President Pro Tem Jill Gaebler presided over the discussion, with President Richard Skorman absent. - FILE PHOTO
  • File photo
  • President Pro Tem Jill Gaebler presided over the discussion, with President Richard Skorman absent.

Yes votes:
Avila: "There have been times Planning Commission has been unanimous, but I haven’t voted in that direction, because I come from a different perspective. It’s not fair to say we’re protecting our own. I’m going with what I see and how I read things. Based on what was said, I don’t see this as a violation of the ethics code. Richard was saying, 'Here’s my identification. Here’s how to find me.' He wasn’t trying to get anything free, special favors. I think it would be unjust to see this as a violation."

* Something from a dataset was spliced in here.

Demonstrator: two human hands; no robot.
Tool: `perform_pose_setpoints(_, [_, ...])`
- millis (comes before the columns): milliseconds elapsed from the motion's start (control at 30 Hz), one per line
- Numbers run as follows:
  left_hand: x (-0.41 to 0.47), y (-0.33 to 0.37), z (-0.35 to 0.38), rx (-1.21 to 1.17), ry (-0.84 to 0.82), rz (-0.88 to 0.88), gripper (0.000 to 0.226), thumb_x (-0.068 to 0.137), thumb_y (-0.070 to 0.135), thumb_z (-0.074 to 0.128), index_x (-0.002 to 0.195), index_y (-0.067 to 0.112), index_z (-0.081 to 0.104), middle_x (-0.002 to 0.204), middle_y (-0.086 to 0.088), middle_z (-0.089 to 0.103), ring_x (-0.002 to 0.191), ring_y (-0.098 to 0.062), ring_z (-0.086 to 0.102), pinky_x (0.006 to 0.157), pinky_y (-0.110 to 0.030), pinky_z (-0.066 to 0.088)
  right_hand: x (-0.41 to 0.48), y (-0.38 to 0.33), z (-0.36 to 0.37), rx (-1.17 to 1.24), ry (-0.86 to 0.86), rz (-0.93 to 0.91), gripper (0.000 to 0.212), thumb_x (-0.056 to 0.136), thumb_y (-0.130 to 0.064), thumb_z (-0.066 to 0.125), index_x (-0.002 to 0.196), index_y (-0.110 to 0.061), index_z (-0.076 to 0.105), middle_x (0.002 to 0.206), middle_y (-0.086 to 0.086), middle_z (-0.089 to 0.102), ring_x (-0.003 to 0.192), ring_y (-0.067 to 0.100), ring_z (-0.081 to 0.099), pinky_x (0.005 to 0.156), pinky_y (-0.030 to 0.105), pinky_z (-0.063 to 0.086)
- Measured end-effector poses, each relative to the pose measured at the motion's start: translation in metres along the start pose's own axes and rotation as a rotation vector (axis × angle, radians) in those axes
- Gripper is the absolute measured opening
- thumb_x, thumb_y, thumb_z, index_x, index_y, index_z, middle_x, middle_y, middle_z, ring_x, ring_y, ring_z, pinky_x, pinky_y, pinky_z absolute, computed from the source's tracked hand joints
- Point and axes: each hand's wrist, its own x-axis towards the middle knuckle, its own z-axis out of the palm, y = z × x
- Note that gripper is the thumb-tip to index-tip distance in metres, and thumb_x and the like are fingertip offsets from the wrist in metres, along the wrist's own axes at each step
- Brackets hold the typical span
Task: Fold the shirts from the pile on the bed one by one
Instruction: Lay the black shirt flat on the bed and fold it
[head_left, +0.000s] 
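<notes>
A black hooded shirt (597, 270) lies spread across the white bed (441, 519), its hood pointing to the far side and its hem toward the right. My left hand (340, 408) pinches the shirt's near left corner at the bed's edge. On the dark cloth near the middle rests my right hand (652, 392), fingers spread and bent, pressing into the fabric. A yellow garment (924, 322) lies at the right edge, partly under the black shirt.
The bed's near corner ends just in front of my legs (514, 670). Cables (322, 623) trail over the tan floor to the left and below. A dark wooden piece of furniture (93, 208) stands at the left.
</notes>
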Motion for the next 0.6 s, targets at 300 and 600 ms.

Bennett: "I feel that we’re making a mountain out of a mole hill. We have a Council member who identified himself thinking that would help. It was probably a mistake. He has apologized for it. Let’s move on. We have far more important things to deal with. I feel like this is a dead issue."

Geislinger: "Richard’s official capacity had nothing to do with interjecting to say, 'I know who she is.' He was offering to say this person in an auto accident, I know who she is. That’s not, in my opinion, and there’s no evidence anywhere, of special consideration, treatment and advantage beyond what's available to anybody else."

Murray: "We just had a five-member board look at it. We’ve got a gentlemen who said, 'I’m identifying myself.' He didn’t ask for special benefit. We’re taking this particular situation of an individual identifying himself and how does it become an ethics violation? The motion is to dismiss, because the preponderance of the evidence does not suggest he used his position to get favored treatment. It’s just not there."

Gaebler: "We are jockeying over the minutiae of a couple of words here and there. In my opinion I do not believe that there was any evidence that provided proof that he did anything contrary to our Council rules and ethical rules. I don’t believe that I owe them [IEC] anything. We are the ones that have to make that final decision."